Saturday, December 24, 2011

This season, we’ve heard a lot of conversations regarding the expression of religious beliefs. One big reason for the revival of this old discussion is Tim Tebow, Denver Broncos quarterback. He kneels down right in the middle of the field and makes hand and head gestures that unequivocally show that he is a believer.

Many criticize him, arguing that this could make some people uncomfortable. Some believe that this is an imposition of his faith upon those who don’t share the same beliefs, or any religious beliefs for that matter. Is that so? Hardly.

Silvia Uribe
Click to enlarge photo

Paul Wellman

Silvia Uribe

When someone openly displays his or her faith, it is not a signal that others have to follow suit. The only expectation is that they will make a connection with the higher power they believe in.

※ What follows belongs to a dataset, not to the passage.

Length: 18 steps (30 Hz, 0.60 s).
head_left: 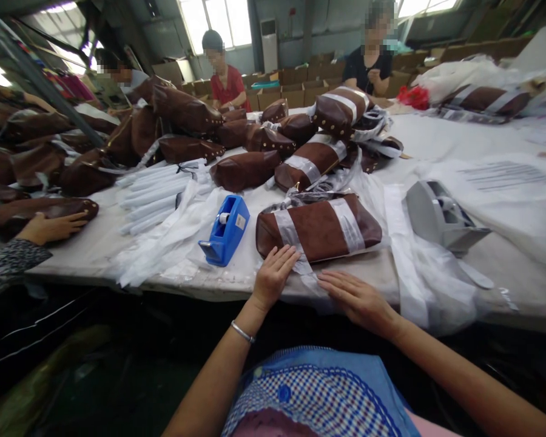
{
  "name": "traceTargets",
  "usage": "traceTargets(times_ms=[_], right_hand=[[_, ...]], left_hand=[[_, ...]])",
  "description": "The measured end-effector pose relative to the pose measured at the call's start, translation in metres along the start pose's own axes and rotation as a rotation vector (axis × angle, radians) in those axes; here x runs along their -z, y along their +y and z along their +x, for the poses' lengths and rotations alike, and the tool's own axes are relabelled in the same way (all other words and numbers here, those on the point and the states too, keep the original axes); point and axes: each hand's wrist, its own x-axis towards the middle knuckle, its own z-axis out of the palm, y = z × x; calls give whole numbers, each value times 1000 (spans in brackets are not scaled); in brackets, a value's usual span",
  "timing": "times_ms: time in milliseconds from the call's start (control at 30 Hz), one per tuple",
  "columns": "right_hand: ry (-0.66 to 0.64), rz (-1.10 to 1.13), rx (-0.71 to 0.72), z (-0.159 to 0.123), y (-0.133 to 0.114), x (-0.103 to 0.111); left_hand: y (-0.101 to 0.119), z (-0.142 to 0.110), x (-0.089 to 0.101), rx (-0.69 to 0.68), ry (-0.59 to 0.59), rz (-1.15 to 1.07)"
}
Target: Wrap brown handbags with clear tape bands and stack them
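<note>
A brown handbag lies on its side at the table's front edge, with two pale translucent wrapping bands around it. My left hand rests with fingers stretched out on the lower end of the left band, at the bag's front edge. Just to the right, my right hand lies flat with its fingers extended, near the loose end of that band. The right hand's fingertips are close to the strip; whether they press it cannot be made out. The bag's straps lie bundled behind it in clear wrap.
A blue tape dispenser stands left of the bag, a grey tape dispenser right. White padded rolls and thin white sheets lie further left. Brown bags are piled behind. A co-worker's hand touches a bag at far left.
</note>
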Motion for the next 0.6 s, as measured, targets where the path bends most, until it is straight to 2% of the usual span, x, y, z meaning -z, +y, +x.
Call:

They are exercising their freedom of expression. That is it!

Is there any valid reason to take that freedom away? Perhaps nonbelievers have nothing to express in this regard — but surely that should not remove Tebow’s or anybody else’s right to express their faith.

If we extrapolate this reasoning to a completely different realm, it would be very difficult to make any sense of it. Consider, for instance, if those who have no car, because they prefer walking, were able to force others not to use their car either; or if, because I choose not to buy in Wal-Mart, others were not allowed to get in these stores. You get the idea.

Believers have no problem accepting that others may be agnostic or atheist. Why should agnostics or atheists have a problem accepting the fact that others have a faith? I am convinced that in the same way no one should impose action on others, no one should impose the absence of action either.

To each his or her own, and everyone should be able to act, as far as religious matters go, in the way they feel most comfortable, without having to please anyone else.

Click to enlarge photo

Silvia Uribe

All this verbose explanation of my point of view was made just to be able to wish my fellow Goletians (Goletanos in Spanish) a very:

Merry Christmas! Happy Hanukkah! Happy Kwanzaa! Happy Ashura! Happy holidays to all!